14ymedio, Havana, 11 June 2022 — Daniel Llorente’s life has changed in the last 48 hours. At least a little, and enough. An American who read the story about him in the Tampa Bay Times has offered him a roof where he can stay for a while, at least while he sells the house he has offered to the “man with the flag,” with whom he spoke this Wednesday 14ymedio.
“Right now I’m having difficulty paying rent. In the US, gasoline has risen incredibly and with it rent, products, everything,” explains Llorente, by telephone, from Tampa. The Cuban managed to work a series of informal jobs when he had been in the United States for a month and, as soon as he had some savings, he agreed with a friend, also from the Island, to buy half a car. “In this country you really need a car to get around. I thought that having one would give me the opportunity to have a job, while rent would not, so with this friend of mine we thought we would buy it together.”
The vehicle cost $12,000 that they could pay off in two years, but his friend backed out due to family reasons. “They asked him to send money to Cuba and he no longer wanted to take responsibility.” Now, Llorente spends all his money to pay off that loan.
With his car he went to the Good Samaritan Inn, the guest house where he hoped to be able to sleep with other tenants for $130 a week, as he told the Florida newspaper. The place is run by a Cuban-American, explains Llorente to 14ymedio, so, although it was full when he arrived, the man was sensitive to his situation and offered him to let him sleep as long as he needed in an armchair in the lobby that is used occasionally in those cases.
“I was there three nights, but on the fourth, one of the workers tells me I have to go.” Explanations were useless and the employee, according to Llorente, refused to talk to his boss. In addition, he suddenly received the rejection of other lodgers who until that day had not been bothered by his presence in the common space. “That’s why I sleep in the car now,” he says, still in the present. The Wednesday night was the first in his “new house.”
Daniel Llorente left Cuba in May 2019, two years after he stormed the Plaza de la Revolución during the May Day parade carrying an American flag and shouting “freedom.” His career earned him an arrest that kept him in prison for a month and a year in the Psychiatric Hospital of Havana, known as Mazorra. However, he confesses to 14ymedio that he does not regret that “performance” at all — as he describes the action — and whose objective was, he says, that the United States Government “pay attention to God’s message.”
After those events, State Security harassed him until they managed to get him to leave the island. “They told me that I had two options: I would leave Cuba or they would send me to prison. I told them that they should make the decision, and a week later they went to look for me at my house so that I would accompany them, because they were going to send me out of the country, and that’s what happened.”
Llorente left with his son from Guyana on May 2, 2020 and on his journey, he says, he had incidents in three countries. The first arose in Venezuela, where they were stranded for ten days, although it was, unexpectedly, the easiest to resolve.
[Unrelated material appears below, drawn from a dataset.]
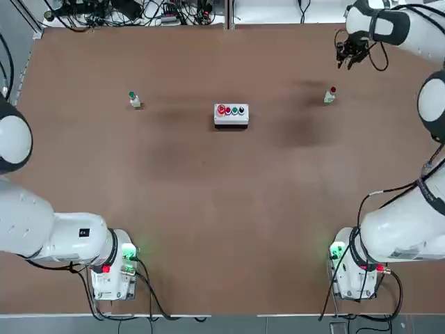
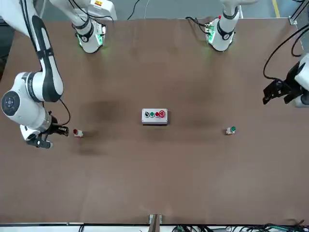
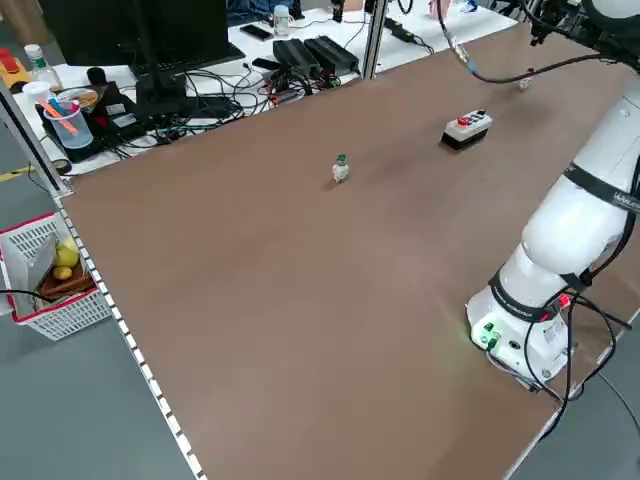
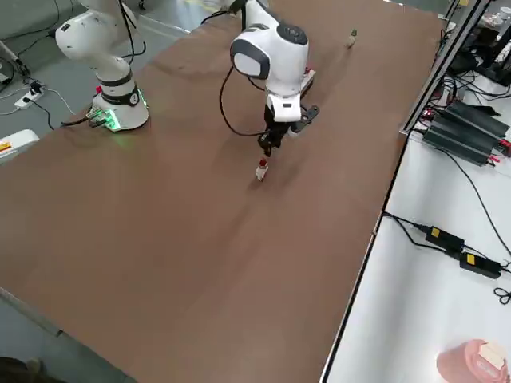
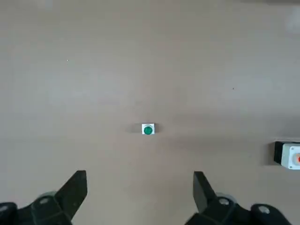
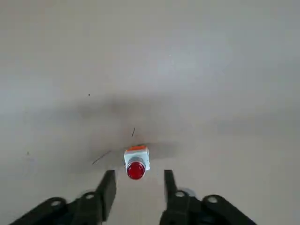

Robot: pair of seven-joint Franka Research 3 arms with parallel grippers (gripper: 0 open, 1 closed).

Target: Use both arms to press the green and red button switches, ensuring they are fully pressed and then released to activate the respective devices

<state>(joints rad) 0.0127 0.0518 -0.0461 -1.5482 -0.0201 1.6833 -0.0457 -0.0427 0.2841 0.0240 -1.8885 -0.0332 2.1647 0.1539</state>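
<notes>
While the right hand [image 6: 136,187] hangs over the brown tabletop [image 1: 208,209] with its fingers a little apart, the red button switch [image 6: 136,163] stands upright just beyond the fingertips, near the far right of the tabletop. Far to the left, the green button switch [image 1: 134,99] stands alone, and the left hand [image 5: 140,190] hovers well above it with fingers spread wide. Between the two switches sits a white button box [image 1: 231,114] with red and green buttons; no writing on anything can be read.
</notes>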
On one occasion, the Police stopped them and took 100 dollars from them, and then they had another run-in, this time with State Security. “I have to admit that they did not treat us badly, neither me nor my son and another Cuban with whom we were traveling, they treated us with great respect, even more so knowing that it was the Venezuelan State Security, which we know is linked to the from Cuba.” According to his version, the officer told him that Maduro himself had asked that they be treated well.
The Darién jungle, between Colombia and Panama, was the worst part of the road. “We stayed two days. The boat that transports the migrants normally follows a route that does not include the crossing of the strait through which they passed us. But that day they risked it. Then we were attacked by the Colombian coast guard, who fired a shot and everything and broke the engine. They didn’t hit anyone, but it was crazy,” he adds.
The last inconvenience came in Mexico, where the Police detained them twice and asked them for money under threat of deportation. Llorente says that he explained to them who he was, that he had been expelled from Cuba and that they could not do that. Finally, everything turned out to be a big scare and he was able to fulfill his goal of reaching the United States, where he has been waiting for the resolution of his asylum request for a year.
Llorente, a man of very strong religious beliefs, believes that faith is what will bring down the regime. “In the future I see a free Cuba, but Cubans need to have faith. It is important to understand that there is a saying that says that those who do not know their history are condemned to repeat it, and we Cubans have to learn it.”